### Your assignment
Needed from the data below: every line from the one with "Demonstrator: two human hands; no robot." up to and including the one with "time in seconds", repeated exactly and with nothing else.
────
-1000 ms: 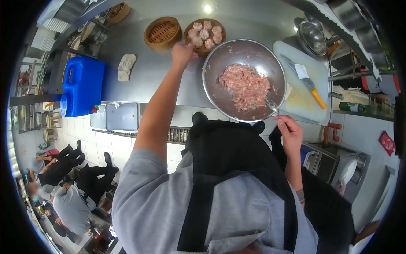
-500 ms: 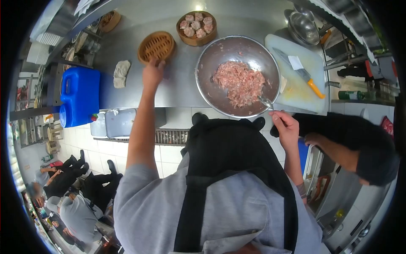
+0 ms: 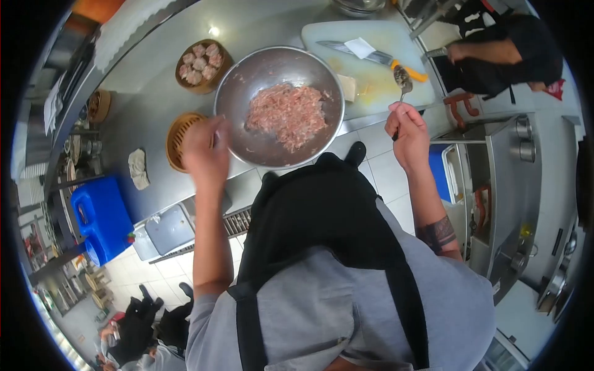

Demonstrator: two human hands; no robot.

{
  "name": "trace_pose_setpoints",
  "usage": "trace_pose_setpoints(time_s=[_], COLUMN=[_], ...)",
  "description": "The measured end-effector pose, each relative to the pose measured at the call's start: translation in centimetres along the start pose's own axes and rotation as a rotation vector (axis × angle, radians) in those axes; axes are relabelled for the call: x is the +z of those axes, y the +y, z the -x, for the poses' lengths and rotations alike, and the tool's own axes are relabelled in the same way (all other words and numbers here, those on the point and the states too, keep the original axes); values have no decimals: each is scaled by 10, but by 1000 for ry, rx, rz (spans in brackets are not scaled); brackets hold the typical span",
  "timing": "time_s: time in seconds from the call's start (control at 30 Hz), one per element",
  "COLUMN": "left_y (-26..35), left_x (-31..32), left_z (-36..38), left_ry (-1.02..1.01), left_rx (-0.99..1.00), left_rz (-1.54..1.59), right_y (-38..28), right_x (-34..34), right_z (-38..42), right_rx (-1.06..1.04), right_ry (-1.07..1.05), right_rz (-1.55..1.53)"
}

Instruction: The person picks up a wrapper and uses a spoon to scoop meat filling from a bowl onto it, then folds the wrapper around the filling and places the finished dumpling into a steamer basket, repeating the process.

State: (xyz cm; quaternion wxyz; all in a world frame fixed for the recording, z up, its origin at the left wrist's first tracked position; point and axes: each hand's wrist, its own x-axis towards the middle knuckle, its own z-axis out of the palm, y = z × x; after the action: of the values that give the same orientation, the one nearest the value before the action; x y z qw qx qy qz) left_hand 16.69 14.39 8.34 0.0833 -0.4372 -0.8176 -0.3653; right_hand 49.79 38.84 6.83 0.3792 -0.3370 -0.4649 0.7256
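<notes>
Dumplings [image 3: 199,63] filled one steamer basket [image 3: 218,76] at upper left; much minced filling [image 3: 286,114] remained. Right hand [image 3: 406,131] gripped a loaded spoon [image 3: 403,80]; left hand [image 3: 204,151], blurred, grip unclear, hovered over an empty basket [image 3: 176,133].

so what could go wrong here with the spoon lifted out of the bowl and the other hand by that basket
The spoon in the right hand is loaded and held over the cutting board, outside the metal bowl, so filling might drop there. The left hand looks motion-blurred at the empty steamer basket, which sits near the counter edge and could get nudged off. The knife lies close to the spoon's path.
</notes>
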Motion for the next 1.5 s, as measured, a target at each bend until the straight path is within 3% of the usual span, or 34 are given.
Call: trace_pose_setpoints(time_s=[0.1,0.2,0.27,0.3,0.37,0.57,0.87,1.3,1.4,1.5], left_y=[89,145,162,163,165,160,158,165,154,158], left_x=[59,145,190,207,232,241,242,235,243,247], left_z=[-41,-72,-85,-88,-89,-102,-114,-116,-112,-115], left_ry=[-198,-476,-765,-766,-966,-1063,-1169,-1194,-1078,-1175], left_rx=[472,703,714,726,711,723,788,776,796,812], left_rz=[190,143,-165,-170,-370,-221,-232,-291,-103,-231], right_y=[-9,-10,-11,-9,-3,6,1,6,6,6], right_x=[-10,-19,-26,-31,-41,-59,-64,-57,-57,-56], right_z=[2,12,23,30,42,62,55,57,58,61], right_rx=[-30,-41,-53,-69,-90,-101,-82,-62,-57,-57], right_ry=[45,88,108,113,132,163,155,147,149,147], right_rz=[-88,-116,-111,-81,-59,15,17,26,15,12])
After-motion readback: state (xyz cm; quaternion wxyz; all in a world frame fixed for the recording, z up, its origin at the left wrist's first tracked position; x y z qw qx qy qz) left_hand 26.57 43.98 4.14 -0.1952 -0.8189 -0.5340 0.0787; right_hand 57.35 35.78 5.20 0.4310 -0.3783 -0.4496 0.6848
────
### Exercise response
Demonstrator: two human hands; no robot.

{
  "name": "trace_pose_setpoints",
  "usage": "trace_pose_setpoints(time_s=[_], COLUMN=[_], ...)",
  "description": "The measured end-effector pose, each relative to the pose measured at the call's start: translation in centimetres along the start pose's own axes and rotation as a rotation vector (axis × angle, radians) in those axes; axes are relabelled for the call: x is the +z of those axes, y the +y, z the -x, for the poses' lengths and rotations alike, and the tool's own axes are relabelled in the same way (all other words and numbers here, those on the point and the states too, keep the original axes); values have no decimals: each is scaled by 10, but by 1000 for ry, rx, rz (spans in brackets are not scaled); brackets hold the typical span",
  "timing": "time_s: time in seconds from the call's start (control at 30 Hz), one per element",

Nothing remains to be added to the output.